Below are lines of data; count those that contain "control" and give the total alone.

═══ LISTED RECORDS ═══

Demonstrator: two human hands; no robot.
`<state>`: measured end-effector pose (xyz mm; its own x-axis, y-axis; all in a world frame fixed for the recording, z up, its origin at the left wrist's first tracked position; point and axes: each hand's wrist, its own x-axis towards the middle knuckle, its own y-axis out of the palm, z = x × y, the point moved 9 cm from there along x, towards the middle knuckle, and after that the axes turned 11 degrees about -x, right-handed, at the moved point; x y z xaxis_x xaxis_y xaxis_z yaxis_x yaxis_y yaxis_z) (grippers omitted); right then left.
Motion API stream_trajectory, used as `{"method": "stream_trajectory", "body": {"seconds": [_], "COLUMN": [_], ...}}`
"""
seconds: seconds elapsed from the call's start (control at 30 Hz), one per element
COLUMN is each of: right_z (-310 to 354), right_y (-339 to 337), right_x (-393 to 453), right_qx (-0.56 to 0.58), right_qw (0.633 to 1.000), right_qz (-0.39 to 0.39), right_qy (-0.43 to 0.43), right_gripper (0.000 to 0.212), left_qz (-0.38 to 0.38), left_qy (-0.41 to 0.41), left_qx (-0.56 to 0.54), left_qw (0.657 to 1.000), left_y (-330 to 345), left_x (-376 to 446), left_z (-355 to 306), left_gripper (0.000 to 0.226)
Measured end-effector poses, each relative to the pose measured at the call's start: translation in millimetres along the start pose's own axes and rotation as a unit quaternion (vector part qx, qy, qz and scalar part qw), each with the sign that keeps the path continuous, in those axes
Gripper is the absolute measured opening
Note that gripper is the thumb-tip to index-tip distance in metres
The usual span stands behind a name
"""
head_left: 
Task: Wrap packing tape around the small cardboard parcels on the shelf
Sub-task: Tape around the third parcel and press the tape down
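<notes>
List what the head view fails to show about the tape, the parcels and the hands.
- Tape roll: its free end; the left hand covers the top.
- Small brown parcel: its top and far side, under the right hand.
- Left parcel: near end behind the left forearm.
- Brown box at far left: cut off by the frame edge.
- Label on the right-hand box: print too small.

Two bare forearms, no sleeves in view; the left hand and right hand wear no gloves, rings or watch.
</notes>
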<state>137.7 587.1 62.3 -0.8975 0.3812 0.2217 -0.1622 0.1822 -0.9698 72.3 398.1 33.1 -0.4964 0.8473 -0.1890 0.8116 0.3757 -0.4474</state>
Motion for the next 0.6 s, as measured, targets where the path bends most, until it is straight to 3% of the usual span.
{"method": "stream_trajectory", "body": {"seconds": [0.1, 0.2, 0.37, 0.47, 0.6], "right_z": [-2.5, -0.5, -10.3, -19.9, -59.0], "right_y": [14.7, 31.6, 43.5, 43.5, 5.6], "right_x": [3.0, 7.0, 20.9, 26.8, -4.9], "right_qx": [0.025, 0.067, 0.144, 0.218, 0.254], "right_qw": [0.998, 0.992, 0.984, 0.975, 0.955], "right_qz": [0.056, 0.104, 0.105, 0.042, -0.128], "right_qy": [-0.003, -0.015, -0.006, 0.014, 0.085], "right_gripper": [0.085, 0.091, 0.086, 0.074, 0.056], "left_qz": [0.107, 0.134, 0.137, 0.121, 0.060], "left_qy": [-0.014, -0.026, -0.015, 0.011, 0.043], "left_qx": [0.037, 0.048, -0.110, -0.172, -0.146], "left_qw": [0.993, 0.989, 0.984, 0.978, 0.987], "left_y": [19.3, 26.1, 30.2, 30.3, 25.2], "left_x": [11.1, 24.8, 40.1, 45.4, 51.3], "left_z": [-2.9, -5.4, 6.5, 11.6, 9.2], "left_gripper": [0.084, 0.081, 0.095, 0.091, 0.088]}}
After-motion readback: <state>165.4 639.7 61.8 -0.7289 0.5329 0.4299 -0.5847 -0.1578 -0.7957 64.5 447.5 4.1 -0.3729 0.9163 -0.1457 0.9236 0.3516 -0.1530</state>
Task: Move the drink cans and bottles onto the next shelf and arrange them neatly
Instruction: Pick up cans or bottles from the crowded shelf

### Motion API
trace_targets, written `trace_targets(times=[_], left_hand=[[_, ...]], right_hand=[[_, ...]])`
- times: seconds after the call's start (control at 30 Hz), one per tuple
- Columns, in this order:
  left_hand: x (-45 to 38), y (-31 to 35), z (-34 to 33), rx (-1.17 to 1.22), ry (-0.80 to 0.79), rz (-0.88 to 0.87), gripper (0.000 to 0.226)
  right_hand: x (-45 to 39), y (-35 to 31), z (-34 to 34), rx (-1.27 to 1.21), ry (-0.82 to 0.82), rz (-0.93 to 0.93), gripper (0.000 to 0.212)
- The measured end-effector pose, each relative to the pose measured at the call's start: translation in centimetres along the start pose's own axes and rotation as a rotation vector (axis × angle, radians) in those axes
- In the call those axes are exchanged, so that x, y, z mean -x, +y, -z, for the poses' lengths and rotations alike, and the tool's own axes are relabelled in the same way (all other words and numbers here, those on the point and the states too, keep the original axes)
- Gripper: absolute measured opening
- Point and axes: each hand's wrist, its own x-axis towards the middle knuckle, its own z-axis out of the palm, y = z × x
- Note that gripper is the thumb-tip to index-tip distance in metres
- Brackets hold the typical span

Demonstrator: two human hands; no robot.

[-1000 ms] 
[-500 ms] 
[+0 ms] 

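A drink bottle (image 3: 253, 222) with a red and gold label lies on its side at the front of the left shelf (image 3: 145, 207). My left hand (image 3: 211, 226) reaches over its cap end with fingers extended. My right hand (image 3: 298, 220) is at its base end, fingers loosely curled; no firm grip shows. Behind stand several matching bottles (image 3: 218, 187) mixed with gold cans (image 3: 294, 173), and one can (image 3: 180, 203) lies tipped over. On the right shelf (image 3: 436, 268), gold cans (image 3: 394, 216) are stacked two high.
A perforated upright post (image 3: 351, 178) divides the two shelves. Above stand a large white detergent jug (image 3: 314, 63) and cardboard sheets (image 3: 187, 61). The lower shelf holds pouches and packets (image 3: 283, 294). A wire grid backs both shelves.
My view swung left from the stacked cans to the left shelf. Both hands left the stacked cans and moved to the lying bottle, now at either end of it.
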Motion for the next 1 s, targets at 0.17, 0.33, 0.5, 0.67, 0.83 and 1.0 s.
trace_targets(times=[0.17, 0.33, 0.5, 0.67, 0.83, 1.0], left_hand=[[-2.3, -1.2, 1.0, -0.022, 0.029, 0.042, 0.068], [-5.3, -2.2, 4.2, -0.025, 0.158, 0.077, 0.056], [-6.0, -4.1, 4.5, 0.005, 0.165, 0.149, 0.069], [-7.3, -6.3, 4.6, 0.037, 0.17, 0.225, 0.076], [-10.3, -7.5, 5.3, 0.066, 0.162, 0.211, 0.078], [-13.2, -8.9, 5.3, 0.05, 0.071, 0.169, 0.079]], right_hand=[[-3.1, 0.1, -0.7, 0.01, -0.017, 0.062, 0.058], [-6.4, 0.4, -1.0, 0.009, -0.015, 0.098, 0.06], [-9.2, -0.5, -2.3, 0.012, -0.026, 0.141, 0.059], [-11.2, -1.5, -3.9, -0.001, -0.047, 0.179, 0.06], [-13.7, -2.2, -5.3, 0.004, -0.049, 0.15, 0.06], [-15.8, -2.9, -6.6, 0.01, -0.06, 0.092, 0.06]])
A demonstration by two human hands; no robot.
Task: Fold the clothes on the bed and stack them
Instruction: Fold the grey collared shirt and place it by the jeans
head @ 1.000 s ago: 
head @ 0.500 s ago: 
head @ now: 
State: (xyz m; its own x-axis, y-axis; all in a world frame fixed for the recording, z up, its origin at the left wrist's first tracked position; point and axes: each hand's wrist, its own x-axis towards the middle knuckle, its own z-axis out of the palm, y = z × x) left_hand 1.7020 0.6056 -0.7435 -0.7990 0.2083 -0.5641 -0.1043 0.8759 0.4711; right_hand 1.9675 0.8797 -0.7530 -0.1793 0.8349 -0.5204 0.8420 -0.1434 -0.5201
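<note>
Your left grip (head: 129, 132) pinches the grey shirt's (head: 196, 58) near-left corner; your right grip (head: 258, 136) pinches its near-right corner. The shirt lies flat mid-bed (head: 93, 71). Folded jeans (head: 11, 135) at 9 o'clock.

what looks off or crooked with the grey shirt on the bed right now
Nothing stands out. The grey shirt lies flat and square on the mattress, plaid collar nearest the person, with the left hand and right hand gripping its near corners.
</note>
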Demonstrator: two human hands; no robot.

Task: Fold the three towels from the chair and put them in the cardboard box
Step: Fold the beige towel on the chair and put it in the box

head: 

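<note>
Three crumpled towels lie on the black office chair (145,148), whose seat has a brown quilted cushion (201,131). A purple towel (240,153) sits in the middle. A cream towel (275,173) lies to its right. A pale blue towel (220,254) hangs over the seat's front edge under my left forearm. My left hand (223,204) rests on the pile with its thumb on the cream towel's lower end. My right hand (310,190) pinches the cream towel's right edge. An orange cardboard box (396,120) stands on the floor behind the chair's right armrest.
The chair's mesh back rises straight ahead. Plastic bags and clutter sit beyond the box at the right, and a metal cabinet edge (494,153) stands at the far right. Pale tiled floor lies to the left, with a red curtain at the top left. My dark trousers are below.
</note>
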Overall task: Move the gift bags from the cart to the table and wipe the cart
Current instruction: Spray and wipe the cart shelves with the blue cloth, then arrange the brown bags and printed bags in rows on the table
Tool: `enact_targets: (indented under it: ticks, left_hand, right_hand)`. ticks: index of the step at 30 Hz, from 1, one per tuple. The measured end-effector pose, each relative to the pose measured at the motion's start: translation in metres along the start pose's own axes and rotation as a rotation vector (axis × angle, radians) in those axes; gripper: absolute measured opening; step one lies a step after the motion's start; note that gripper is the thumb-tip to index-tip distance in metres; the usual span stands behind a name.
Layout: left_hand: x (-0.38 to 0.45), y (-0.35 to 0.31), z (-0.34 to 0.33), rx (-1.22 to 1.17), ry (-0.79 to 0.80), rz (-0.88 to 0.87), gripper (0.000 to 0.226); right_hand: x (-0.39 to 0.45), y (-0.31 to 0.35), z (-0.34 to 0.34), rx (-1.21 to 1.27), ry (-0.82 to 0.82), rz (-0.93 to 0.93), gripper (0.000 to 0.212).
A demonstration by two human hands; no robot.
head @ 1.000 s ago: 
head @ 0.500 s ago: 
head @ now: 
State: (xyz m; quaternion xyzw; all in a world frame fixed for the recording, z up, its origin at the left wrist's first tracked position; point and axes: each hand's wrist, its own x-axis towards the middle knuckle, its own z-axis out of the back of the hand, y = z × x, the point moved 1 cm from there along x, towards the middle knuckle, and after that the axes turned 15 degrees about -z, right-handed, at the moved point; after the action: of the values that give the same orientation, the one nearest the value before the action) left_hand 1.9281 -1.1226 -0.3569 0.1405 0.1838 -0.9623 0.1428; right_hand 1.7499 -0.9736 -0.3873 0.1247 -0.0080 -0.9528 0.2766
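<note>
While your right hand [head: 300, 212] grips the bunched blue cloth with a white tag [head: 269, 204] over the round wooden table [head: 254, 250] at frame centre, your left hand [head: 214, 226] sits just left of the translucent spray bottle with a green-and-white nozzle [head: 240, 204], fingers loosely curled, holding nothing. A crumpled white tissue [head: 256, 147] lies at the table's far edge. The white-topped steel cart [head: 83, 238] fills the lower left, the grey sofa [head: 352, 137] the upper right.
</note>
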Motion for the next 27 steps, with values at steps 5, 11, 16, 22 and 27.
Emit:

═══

RESPONSE BELOW
2